BAUBAU, TRIBUN BUTON (Mira)

Seorang pemuda bernama Yogi Candra tiba-tiba diserang menggunakan parang oleh pria inisial AZ (19) saat sedang nongkrong di JL Patimura, Kelurahan Wangkanapi, Kecamatan Wolio. Korban mencoba melarikan diri namun beberapa kali parang diayunkan ke bagian leher, Jumat 12 Juli 2019 pukul 02.30 Wita.

Kasat Reskrim polres Baubau, AKP Ronald Arron Maramis SIk, menjelaskan kronoligis kejadian. Pelaku melihat korban sedang duduk santai bersama temannya, spontan pelaku (tersangka) pulang mengambil parang di rumah lalu menyerang korban.

“Pelaku mengejar dan terus mengayunkan parangnya sebanyak tiga kali ke arah korban, hingga parangnya terlepas dari genggamannya,” kata Ronald.

Humas dan Satreskrim Polres Baubau gelar konferensi pers terkait penganiayaan menggunakan parang di Kelurahan Wangkanapi. FOTO: MIRA/TRIBUN BUTON

Akibat penyerangan itu, korban mengalami luka di leher, kepala bagian belakang, serta tiga jari tangannya putus. Satreskrim Polres Baubau bergerak dan menangkap pelaku bersama barang bukti parang di Tanah Abang.

Motiv pelaku karena dendam dia dan adiknya pernah dikeroyok oleh korban dan teman-temannya. Dia dan adiknya pernah terlibat singel damai (adu berkelahi, red) dengan korban dan teman-temannya, siapa menang-siapa kalah masalah selesai.
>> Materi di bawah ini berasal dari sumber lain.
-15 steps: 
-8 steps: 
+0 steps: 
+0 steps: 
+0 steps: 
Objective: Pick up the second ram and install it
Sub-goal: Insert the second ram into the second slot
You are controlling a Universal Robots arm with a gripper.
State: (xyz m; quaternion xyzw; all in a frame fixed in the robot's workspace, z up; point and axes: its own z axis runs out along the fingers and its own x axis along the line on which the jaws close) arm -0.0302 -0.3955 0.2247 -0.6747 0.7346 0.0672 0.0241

Perkelahian antara korban bersama pelaku dan adiknya terjadi dua kali di tempat berbeda. Awalnya di Lapangan Merdeka, korban kalah dan kembali mengundang pelaku dan adiknya di lapangan voli tugu adipura. Ternyata korban dan kelompoknya telah menggunakan sajam dan melukai perut tersangka.

“Korban sebenarnya bukan orang yang dimaksud dalam perkelahian, hanya saja muka korbanlah yang paling ditandai oleh pelaku,” kata Ronald saat konferensi pers Sabtu, 13 Juli 2019.

AKP Ronald Arron Maramis SIk mengimbau agar pihak korban tidak melakukan pembalasan. Karena kasus ini telah ditangani pihak kepolisian. Akibatnya tersangka dijerat pasal 351 ayat 2 KUHP dengan ancaman 5 tahun penjara.